Stochastic leaky integrate-and-fire neurons are widely used to study properties of neural networks (e.g. [1]) as well as the spontaneous activity [2] and signal transmission [3] of single neurons. They have also been employed in studies of the 'common-noise' problem, i.e. the question of how correlated input to two cells causes output spike train correlations of these neurons [4].

In the cortex, input correlations seem to be weak [5] (in terms of the above sketch, c<<1), however, in the sensory periphery with a strong time-dependent stimulus the situation can be completely different (e.g.[6]). The two neurons receive the same strong stimulus (often modeled as a random signal) and each neuron is subject to a small amount of intrinsic noise (1-c<<1).
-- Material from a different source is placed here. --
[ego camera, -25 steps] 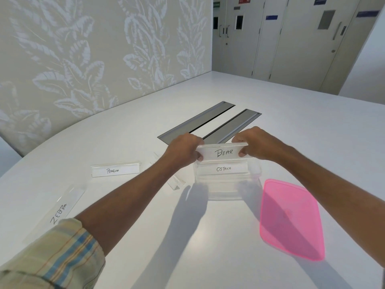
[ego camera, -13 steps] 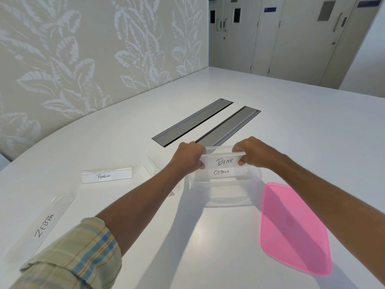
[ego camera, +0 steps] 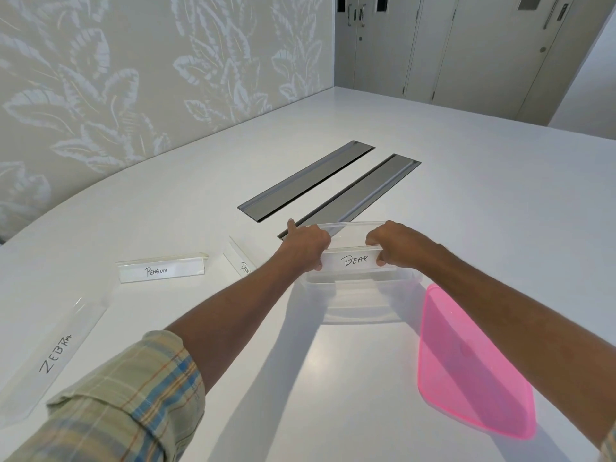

Without the intrinsic noise two identical neurons would fire in complete synchrony. How does the weak noise change the spikes?

To address this question, we first study two versions of inhomogeneous Poisson processes. In one version the intrinsic noise can shift spike times, in the other the noise leads to deletions and additions of spikes. We construct these processes in such a way that the correlations between the modulated spike trains and the perturbing noise is the same in both versions. In this setup, it is possible to analytically calculate the cross-correlation between two spike trains with independent intrinsic noise. By comparison with extensive simulations of stochastic integrate-and-fire neurons we then inspect, which of the two modulation methods is more appropriate to capture the effect of a weak noise on the spike train of a dynamic neuron model.